#### EXERCISE DIRECTIONS
Leave out every picture, and restate word for word only the lines from the one containing "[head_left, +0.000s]" through the end of the material.

#### DATA PROVIDED
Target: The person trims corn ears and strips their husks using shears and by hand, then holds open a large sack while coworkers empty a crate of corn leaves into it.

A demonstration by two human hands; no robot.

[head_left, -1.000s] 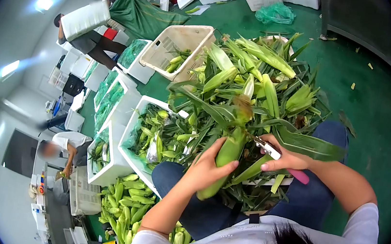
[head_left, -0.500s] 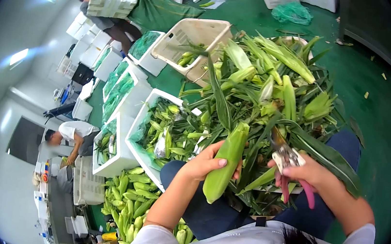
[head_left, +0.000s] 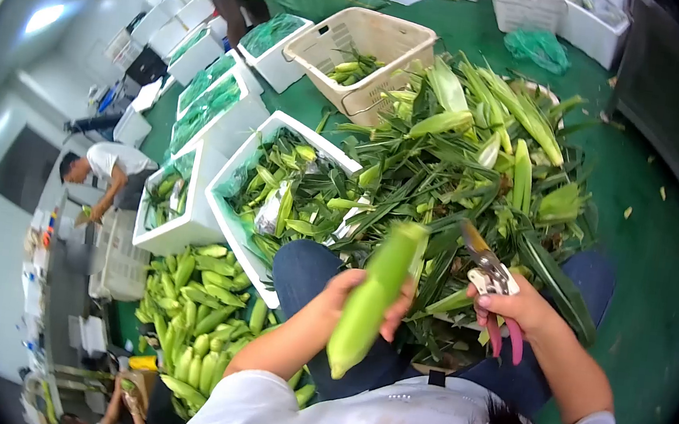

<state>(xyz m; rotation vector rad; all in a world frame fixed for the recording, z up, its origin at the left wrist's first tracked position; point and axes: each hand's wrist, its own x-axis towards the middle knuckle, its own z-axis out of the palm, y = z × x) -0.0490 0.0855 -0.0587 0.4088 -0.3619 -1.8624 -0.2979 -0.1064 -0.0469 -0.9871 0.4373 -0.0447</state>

#### EXERCISE RESULT
[head_left, +0.000s] 

<state>(xyz m; rotation vector rad; all in a world frame fixed for the recording, z up, its origin at the left wrist's first tracked position; point and axes: each hand's wrist, its own x-axis towards the middle knuckle, its own z-axis out of the palm, y = z × x) -0.0490 0.0855 -0.0587 0.4088 -0.3619 -1.8624 -0.2979 -0.1064 -0.0469 -0.9871 0.4373 -0.0447</state>

Nothing remains to be added to the answer.